** Opening Data block **

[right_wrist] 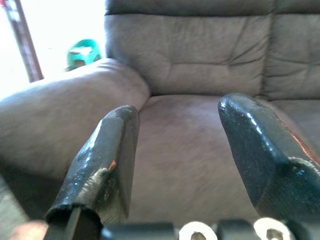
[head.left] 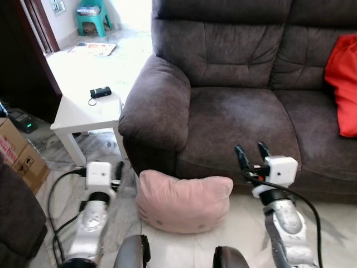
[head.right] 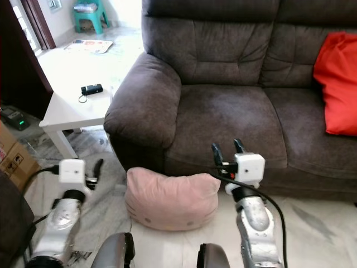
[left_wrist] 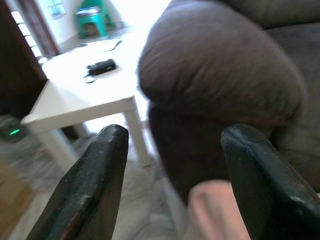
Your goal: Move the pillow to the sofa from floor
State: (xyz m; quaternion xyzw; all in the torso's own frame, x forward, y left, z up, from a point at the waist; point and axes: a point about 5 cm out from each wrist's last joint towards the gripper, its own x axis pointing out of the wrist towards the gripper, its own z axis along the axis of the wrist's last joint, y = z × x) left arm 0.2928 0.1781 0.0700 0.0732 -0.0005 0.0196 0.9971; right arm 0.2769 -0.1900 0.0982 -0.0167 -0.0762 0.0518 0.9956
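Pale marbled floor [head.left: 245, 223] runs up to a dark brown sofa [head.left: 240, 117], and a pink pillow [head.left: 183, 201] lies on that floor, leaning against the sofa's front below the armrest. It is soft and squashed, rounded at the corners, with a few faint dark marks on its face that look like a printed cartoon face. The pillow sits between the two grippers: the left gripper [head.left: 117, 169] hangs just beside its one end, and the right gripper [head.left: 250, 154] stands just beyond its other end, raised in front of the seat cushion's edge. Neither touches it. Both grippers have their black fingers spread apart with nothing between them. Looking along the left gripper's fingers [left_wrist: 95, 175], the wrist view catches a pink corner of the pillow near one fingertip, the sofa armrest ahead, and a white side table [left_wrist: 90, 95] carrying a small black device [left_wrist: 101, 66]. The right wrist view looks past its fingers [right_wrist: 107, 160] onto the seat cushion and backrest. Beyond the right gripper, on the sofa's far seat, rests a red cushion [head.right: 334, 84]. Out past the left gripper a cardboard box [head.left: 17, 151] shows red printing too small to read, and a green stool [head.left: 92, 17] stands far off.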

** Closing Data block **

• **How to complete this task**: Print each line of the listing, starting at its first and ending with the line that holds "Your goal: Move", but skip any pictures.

• **Your solution**:
[right_wrist] 
[head.left] 
[head.right] 
[left_wrist] 
Your goal: Move the pillow to the sofa from floor

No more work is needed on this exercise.